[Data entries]
=== Section Start ===
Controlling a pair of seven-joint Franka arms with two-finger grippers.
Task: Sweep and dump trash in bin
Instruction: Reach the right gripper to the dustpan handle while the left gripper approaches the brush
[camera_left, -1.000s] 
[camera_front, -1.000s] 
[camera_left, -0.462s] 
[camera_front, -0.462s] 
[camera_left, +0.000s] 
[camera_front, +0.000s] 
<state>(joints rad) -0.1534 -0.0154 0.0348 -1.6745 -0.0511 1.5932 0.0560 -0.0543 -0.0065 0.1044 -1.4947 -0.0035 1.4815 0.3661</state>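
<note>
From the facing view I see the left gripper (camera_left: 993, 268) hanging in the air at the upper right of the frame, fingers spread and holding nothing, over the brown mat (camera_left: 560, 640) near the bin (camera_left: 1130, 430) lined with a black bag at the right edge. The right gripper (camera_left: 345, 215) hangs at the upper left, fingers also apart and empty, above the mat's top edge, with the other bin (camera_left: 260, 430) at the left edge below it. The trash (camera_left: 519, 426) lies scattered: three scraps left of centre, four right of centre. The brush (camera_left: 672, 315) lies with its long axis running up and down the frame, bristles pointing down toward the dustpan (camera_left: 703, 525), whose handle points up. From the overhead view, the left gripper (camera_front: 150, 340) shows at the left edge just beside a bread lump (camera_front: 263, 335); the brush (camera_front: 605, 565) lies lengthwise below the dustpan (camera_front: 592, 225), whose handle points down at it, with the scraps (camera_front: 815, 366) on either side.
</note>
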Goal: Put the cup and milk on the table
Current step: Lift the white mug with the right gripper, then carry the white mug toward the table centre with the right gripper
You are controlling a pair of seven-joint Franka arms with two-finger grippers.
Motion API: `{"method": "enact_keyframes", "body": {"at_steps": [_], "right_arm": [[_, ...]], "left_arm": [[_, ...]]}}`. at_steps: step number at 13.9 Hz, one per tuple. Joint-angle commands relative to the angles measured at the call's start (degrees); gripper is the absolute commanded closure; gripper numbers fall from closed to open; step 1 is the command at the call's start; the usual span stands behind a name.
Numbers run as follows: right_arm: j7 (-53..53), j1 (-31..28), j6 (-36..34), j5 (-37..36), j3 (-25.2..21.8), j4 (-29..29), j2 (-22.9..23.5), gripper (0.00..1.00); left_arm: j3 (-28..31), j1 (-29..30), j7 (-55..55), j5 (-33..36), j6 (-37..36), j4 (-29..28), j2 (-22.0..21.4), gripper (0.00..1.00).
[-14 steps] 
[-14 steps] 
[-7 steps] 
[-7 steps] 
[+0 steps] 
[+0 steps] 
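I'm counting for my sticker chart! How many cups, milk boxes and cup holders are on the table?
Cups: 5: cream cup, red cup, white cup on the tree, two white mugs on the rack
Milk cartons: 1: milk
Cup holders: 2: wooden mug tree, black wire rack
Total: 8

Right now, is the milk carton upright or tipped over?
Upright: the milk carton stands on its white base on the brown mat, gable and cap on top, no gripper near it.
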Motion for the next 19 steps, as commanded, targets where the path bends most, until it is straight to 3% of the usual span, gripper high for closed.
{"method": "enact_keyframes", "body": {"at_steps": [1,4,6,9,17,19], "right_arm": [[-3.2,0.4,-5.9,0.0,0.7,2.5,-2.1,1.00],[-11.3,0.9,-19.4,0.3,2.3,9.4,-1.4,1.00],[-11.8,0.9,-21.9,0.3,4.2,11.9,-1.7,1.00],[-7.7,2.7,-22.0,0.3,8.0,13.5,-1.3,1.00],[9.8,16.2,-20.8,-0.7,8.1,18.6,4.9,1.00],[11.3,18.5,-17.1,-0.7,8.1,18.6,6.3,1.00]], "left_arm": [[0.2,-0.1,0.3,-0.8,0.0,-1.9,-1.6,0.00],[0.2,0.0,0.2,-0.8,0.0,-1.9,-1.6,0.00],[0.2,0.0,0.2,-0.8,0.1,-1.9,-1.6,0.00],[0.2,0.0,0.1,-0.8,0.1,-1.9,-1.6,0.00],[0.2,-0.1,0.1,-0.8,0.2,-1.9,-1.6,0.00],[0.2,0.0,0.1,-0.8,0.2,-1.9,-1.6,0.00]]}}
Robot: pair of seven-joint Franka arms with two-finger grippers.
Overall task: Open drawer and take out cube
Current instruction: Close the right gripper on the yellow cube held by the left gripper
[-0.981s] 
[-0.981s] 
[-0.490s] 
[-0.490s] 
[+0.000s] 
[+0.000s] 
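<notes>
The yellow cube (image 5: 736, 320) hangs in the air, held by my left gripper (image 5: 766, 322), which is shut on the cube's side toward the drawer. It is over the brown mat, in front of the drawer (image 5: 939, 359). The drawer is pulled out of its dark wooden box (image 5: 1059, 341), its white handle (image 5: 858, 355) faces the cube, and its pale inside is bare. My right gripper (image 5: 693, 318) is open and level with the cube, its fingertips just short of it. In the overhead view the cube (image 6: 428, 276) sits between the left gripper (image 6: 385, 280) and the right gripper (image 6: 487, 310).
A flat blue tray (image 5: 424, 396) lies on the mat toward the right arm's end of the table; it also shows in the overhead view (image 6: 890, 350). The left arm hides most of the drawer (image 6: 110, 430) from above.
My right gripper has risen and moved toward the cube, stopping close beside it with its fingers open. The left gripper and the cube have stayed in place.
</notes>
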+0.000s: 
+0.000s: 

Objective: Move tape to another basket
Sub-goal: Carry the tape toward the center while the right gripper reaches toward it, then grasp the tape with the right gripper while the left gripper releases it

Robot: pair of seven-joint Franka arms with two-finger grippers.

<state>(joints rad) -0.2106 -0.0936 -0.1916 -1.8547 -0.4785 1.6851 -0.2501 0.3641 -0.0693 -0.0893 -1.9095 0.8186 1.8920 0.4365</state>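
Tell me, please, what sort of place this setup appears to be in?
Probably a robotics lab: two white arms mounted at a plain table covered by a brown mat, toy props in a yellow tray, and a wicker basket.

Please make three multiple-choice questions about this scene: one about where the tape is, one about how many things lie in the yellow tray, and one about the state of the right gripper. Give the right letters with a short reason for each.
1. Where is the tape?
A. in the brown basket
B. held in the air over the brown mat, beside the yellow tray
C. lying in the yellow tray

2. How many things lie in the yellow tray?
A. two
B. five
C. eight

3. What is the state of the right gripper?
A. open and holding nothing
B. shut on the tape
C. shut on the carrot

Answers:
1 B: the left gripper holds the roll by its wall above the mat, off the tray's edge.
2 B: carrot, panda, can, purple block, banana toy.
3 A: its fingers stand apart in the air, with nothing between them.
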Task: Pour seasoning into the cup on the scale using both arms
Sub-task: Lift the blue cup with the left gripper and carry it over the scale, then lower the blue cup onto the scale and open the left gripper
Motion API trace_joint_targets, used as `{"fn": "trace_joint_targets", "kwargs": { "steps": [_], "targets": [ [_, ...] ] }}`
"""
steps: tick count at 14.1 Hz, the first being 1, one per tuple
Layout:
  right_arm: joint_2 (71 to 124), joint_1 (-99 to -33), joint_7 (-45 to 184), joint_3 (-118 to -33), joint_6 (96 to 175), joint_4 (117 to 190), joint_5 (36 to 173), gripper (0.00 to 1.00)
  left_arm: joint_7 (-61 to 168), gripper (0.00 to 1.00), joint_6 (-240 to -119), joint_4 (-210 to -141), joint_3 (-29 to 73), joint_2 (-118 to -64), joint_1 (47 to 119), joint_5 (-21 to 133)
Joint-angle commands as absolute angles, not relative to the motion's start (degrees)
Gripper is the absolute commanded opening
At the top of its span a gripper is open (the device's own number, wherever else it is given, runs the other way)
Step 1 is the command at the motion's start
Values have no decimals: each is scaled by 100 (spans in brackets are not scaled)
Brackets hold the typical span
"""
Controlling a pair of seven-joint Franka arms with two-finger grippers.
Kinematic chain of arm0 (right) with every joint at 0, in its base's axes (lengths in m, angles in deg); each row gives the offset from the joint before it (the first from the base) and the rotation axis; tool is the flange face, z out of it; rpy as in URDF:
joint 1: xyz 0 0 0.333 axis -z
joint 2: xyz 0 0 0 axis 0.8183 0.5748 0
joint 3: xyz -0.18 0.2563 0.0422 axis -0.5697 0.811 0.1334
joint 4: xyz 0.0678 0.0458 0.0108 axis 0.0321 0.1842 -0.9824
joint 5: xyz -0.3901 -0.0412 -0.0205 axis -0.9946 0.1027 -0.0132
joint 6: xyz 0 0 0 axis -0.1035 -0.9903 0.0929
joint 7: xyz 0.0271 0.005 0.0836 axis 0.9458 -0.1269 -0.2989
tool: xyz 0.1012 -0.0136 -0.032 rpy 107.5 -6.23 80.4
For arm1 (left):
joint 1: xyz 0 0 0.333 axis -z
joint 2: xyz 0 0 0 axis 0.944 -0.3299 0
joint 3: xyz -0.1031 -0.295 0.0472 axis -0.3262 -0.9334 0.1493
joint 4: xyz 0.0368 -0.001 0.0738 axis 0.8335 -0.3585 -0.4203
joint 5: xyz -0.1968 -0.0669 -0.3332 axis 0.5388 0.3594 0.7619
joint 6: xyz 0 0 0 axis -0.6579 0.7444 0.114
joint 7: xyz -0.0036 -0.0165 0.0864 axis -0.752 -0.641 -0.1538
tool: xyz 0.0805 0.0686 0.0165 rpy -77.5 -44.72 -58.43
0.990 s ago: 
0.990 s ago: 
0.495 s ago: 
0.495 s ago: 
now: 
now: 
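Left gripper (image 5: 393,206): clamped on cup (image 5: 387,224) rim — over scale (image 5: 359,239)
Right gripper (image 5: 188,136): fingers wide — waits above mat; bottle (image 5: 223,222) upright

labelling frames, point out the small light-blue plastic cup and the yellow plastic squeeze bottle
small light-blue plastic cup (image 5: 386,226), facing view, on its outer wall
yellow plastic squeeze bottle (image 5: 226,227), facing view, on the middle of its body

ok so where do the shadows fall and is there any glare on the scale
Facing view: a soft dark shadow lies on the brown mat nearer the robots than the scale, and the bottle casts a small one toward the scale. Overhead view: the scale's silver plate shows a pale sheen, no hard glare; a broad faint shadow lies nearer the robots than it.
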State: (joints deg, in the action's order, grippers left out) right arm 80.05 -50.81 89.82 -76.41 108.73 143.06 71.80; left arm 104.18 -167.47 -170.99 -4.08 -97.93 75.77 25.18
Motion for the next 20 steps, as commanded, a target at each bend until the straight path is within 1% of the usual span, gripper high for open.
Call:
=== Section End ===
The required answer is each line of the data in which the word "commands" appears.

WRITTEN REPLY.
Motion API: `{"method": "enact_keyframes", "body": {"at_steps": [_], "right_arm": [[_, ...]], "left_arm": [[_, ...]]}}`. at_steps: step number at 13.9 Hz, one per tuple. Joint-angle commands relative to the angles measured at the call's start (degrees); gripper is the absolute commanded closure; gripper numbers fall from closed to open; step 1 is the command at the call's start; the usual span stands behind a name.
Joint-angle commands as absolute angles, not relative to the motion's start (degrees)

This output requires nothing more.